(What to work on) In the lines below, look for "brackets". Copy each line where it appears.

(Given material)
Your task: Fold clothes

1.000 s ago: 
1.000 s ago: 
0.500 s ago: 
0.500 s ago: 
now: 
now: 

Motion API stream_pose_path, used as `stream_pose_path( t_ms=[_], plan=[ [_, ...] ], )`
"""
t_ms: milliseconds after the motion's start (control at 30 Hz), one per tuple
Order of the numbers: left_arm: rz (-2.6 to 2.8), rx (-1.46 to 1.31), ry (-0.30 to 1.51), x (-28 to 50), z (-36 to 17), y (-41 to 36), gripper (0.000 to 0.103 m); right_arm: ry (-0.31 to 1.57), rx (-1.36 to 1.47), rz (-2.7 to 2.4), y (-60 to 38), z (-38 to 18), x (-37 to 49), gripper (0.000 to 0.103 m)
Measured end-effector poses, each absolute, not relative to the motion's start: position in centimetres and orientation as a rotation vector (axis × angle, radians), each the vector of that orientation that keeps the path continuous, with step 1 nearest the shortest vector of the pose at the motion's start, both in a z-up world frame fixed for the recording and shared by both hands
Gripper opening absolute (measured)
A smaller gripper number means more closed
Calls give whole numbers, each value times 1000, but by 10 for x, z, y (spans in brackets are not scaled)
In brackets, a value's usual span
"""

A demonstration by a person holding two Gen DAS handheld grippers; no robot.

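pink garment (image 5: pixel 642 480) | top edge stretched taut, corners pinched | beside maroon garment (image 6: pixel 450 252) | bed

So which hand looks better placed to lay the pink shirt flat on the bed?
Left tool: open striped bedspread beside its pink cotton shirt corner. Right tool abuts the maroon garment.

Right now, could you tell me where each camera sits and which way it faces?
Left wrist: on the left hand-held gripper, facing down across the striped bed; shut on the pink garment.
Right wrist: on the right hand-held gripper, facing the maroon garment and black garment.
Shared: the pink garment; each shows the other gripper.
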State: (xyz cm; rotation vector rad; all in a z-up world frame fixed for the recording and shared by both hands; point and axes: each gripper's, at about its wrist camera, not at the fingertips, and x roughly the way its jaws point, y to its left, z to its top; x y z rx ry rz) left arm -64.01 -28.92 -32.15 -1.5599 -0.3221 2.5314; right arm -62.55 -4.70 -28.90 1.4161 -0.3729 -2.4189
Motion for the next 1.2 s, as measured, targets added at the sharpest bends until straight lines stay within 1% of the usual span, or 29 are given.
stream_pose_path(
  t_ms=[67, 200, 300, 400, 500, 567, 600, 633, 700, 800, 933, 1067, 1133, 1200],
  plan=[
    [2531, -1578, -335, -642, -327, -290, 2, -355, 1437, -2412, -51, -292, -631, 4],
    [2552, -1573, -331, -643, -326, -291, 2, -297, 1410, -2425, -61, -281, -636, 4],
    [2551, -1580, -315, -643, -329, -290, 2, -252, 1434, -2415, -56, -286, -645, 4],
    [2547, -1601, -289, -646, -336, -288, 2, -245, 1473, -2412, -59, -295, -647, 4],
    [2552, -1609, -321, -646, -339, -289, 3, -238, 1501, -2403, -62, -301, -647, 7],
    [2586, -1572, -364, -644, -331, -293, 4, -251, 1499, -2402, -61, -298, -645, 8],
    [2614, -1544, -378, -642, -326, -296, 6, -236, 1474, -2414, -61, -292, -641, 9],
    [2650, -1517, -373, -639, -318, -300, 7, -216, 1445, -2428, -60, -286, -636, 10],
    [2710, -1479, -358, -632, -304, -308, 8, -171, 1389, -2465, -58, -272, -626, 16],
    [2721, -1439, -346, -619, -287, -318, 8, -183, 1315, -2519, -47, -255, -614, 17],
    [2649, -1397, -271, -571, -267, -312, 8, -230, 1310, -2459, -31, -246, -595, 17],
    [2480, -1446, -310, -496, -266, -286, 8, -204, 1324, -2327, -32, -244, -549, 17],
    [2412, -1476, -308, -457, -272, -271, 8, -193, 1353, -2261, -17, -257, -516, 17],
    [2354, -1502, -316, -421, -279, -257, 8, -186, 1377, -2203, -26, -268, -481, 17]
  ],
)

(Task output)
Calls give whole numbers, each value times 1000, but by 10 for x, z, y (spans in brackets are not scaled)
In brackets, a value's usual span

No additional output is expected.